If you are sending the event by email, the recipient email address should be listed as an attendee. Otherwise, when (for example) I click to accept the invitation in Thunderbird, I get a dialog telling me I'm not on the guest list. It still lets me add it to my calendar, but it's annoying.


def add_attendee(cal: Calendar, email_addr: str) -> Calendar:
    """Add `email_addr` as an attendee to each event in `cal`. Modifies `cal`
    in-place.
    """
    for evt in cal.walk("VEVENT"):
        a = vCalAddress(f"MAILTO:{email_addr}")
        a.params["ROLE"] = vText("REQ-PARTICIPANT")
        evt.add("attendee", a, encode=0)
    return cal

kitinerary-extractor outputs one iCalendar file per email that it parses. If you are processing multiple emails, it may be more convenient to get one iCalendar file with multiple events rather then multiple files.
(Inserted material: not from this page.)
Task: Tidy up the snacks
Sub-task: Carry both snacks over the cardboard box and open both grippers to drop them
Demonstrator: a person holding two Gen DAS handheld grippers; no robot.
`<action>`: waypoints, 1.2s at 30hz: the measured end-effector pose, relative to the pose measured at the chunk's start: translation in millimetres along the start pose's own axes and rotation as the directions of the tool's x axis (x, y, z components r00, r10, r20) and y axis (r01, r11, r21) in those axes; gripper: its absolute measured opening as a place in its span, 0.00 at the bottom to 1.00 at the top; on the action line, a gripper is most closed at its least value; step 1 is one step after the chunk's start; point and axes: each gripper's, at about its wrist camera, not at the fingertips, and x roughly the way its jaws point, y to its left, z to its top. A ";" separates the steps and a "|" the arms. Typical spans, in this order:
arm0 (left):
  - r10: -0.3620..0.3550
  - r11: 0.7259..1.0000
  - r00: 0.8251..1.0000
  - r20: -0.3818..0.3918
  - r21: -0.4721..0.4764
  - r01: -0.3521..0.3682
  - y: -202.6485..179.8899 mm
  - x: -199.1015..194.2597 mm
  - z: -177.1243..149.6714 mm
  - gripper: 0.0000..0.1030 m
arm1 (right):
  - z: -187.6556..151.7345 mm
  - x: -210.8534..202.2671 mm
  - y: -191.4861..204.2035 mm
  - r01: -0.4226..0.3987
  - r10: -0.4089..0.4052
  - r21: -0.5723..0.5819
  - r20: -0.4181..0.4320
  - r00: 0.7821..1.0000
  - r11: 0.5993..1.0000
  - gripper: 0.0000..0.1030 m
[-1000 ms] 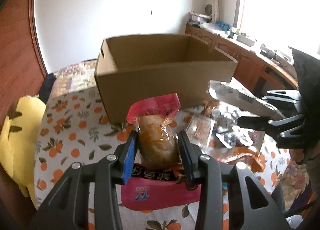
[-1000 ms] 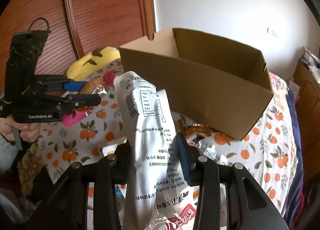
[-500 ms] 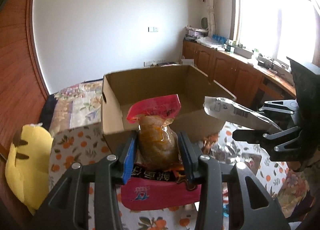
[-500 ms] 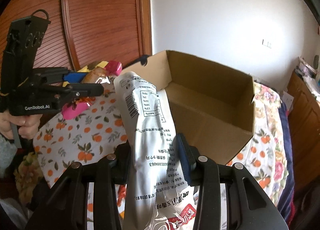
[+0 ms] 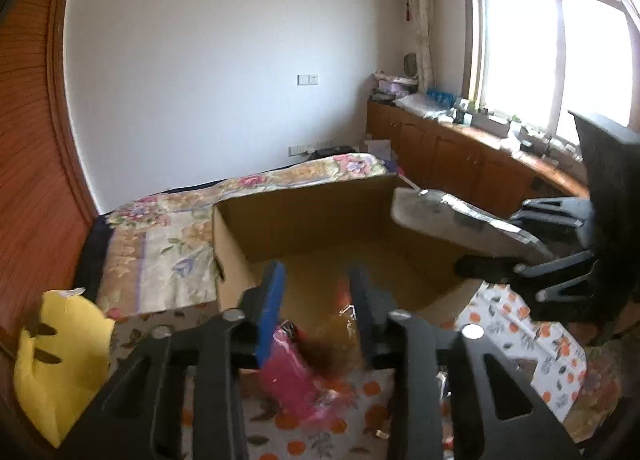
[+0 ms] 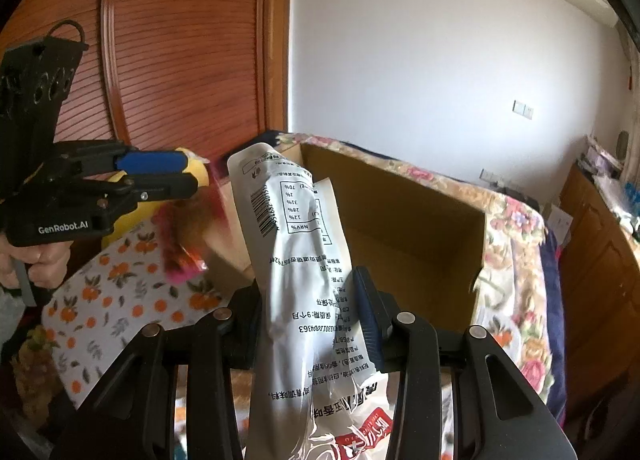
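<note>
An open cardboard box (image 5: pixel 320 219) stands on the orange-print table, also seen in the right wrist view (image 6: pixel 420 219). My left gripper (image 5: pixel 316 292) is open just in front of the box's near wall. The pink-wrapped pastry snack (image 5: pixel 304 356) is blurred and dropping below its jaws, also seen in the right wrist view (image 6: pixel 184 236) beside the box's near wall. My right gripper (image 6: pixel 312 300) is shut on a silver snack bag (image 6: pixel 304 260), held at the box's right corner, also seen in the left wrist view (image 5: pixel 452 223).
A yellow plush toy (image 5: pixel 60 360) lies at the table's left edge. A floral cloth (image 5: pixel 168 236) lies behind the box. Wooden cabinets (image 5: pixel 460 163) run under the window at the right. A wooden sliding door (image 6: pixel 180 59) stands at the left.
Both grippers rose and moved toward the box. My left gripper opened and the pink pastry snack slipped out, falling. My right gripper still holds the silver bag.
</note>
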 end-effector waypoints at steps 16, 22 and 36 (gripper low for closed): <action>0.024 0.999 0.996 -0.088 0.038 -0.021 6.5 33.2 -21.2 0.30 | 16.0 78.4 -34.0 0.019 -0.015 0.034 -0.115 0.993 0.999 0.40; 0.017 1.000 0.995 -0.094 0.016 -0.015 11.2 37.6 -25.3 0.33 | 9.1 99.2 -34.1 0.032 -0.025 0.048 -0.157 0.987 0.998 0.54; 0.007 1.000 0.995 -0.101 0.027 -0.004 -7.0 12.8 -33.1 0.43 | 9.3 83.1 -28.0 0.062 -0.055 0.043 -0.143 0.988 0.997 0.84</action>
You can merge a number of VCALENDAR objects into a single VCALENDAR, like so:


def merge_calendars(cals: Collection[Calendar]) -> Calendar:
    """Merge a number of calendars into one, which has the timezone and event
    info from all calendars.
    """
    # Keep track of the timezones we've already added
    added_tzids = set()

    new_cal = Calendar()

    for c in cals:

        # Add timezone definitions to new calendar (avoiding duplication)
        for tz in c.walk("VTIMEZONE"):
            tzid = tz["TZID"]
            if tzid not in added_tzids:
                new_cal.add_component(tz)
                added_tzids.add(tzid)

        # Add events to new calendar
        for evt in c.walk("VEVENT"):
            new_cal.add_component(evt)
    return new_cal

To tie this all together, we use Python's `mailbox` module (part of the standard library) to iterate through the new emails we fetched with mbsync, process them one by one and merge the resulting calendars into a single calendar:


import subprocess
from datetime import datetime
from mailbox import Maildir
from email.message import Message
from typing import Optional

from icalendar import Calendar, Event, vCalAddress, vText

CMD = ["/usr/bin/flatpak", "run", "org.kde.kitinerary-extractor", "-o", "iCal"]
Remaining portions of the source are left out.